I think that search engines feel that duplicate content in general is not a bad thing. Duplicate content, like original content, can be abused. After all, you can use either duplicate content or original content as a smokescreen for redirection to a page concerned with a totally separate topic. That’s deceptive and it really doesn’t matter if you use duplicate content to be deceptive.

You can also slap AdSense or some other advertising on duplicate content or original content and promote the heck out of that content even though it really doesn’t offer anyone any value. Just because content is original doesn’t mean anyone is looking for it. So a search engine can be just as skeptical about the value of original content as about the value of duplicate content.

Historically there were a number of issues with duplicate content that have either been resolved or else have been put on a backburner by SEOs who have become engrossed in bad search engine optimization theory. For example, there used to be scraper and hijack sites that replaced original sites in search results. I think most people would agree that the search engines are much better at figuring out who the bad guys are and not showing them than in years past.

Another type of duplicate content that caused problems (and which may still be an issue to a search engine) is autogenerated muck that really serves no purpose unless someone comes along and makes it useful. A calendar application is a perfect example of this. Suppose you set up a Web site with some events and you use a general purpose calendar application. You may end up with 20,000 empty calendar pages on your site.

“But look at all the PageRank I can derive from those 20,000 pages!” you might conclude.

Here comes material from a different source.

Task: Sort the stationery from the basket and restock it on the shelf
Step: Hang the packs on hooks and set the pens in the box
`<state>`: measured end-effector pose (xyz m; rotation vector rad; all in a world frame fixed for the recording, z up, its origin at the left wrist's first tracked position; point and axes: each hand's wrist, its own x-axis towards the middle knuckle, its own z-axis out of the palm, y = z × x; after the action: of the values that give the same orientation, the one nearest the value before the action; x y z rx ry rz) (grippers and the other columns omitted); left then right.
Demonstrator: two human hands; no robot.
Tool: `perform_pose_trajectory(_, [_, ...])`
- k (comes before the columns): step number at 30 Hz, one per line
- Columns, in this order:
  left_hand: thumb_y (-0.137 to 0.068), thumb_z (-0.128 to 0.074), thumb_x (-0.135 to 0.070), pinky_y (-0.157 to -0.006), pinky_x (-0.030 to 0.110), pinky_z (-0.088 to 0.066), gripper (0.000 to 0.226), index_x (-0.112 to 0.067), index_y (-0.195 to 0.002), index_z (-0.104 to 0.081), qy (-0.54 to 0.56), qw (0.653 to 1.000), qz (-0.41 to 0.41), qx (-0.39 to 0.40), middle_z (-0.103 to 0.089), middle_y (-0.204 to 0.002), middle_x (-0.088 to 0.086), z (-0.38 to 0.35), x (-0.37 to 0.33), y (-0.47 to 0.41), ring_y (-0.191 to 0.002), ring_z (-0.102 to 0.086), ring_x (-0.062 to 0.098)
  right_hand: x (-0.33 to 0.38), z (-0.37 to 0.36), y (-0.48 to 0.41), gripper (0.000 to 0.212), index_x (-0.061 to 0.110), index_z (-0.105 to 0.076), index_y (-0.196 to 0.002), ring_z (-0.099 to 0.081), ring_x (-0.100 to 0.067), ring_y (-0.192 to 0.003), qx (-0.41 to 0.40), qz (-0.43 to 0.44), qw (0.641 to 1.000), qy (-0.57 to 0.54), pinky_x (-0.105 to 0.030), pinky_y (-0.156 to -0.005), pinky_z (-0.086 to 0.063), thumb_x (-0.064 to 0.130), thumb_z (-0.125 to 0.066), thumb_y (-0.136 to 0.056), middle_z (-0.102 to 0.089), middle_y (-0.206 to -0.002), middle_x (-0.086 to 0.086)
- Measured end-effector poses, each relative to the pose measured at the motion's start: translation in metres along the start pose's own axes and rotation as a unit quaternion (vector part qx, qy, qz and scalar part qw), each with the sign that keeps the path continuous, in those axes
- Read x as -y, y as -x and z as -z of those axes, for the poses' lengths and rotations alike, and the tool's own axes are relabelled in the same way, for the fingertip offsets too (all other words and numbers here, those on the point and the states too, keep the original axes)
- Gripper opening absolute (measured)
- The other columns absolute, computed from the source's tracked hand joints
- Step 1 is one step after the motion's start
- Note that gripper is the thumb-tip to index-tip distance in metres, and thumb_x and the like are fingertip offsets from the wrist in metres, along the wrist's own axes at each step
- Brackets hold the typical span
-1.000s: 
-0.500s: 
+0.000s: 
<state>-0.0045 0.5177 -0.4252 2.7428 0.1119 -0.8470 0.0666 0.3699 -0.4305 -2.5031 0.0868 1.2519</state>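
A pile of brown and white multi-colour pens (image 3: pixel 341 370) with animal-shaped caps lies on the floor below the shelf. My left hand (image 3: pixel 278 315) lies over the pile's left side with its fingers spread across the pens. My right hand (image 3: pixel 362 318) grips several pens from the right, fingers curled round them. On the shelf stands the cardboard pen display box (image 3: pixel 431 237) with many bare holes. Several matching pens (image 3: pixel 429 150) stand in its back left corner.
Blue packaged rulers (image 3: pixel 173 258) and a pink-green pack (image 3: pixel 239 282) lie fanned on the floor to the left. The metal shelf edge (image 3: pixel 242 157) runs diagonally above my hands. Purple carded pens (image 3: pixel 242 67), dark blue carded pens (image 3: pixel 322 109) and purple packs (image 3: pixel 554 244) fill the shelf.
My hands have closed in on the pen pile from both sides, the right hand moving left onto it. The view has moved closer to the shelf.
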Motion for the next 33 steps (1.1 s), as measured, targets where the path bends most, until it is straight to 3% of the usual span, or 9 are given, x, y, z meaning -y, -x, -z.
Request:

Hm. Well, if you can persuade a search engine to keep 20,000 empty calendar pages in their index, maybe you’ll get some benefit but there is a cost to you that should make you think twice. For example, every time a search engine crawls those 20,000 pages your server will be hammered. Some Webmasters have reported losing their Web sites when the servers crashed because of deep crawling activity. In fact, I’ve come close to losing servers and accounts because of deep crawling. I don’t like deep crawling, as I believe I have said before (so I am repeating myself when I say I don’t like deep crawling — although I really mean I don’t like overwhelming deep crawling that has adverse impacts on my server performance).

But what if YOU are running the search engine that has to index and search your 20,000 empty calendar pages? What if you offer your visitors a site search function? Do you have any idea of how much extra effort that site search will devote to indexing and searching empty calendar pages? Do you have any idea of how many useless empty calendar pages it will serve up to your visitors, forcing them to slog through a wasteland of non-content?

I’ve actually had to suffer through endless site search results on sites that have severe duplicate content issues. I use the calendar example because everyone can easily picture empty calendar pages (and because this was really a problem for many Web sites a few years ago). But there are many tech industry news sites whose site search functions suck big time because their tools cannot distinguish between remotely relevant and irrelevant content (usually the most relevant content is nowhere near the top of the query results).

That is, duplicate content may not look like duplicate content to you because you’re stuck in the rut of thinking that duplicate content is all about someone reusing the same page templates or someone scraping your site or something like that. I could take 1,000 words, randomly distribute them in 16 different patterns on as many pages, and I would have 16 duplicate content pages as far as most site search functions are concerned.

That is, to the average tech industry site search tool, “michael martinez is the world’s greatest seo” is the same thing as “the world’s greatest seo is michael martinez” which is the same thing as “the world’s michael martinez is the greatest seo” etc. Let me put it more delicately: MOST SITE SEARCH TOOLS CANNOT DISTINGUISH BETWEEN THOSE THREE EXPRESSIONS.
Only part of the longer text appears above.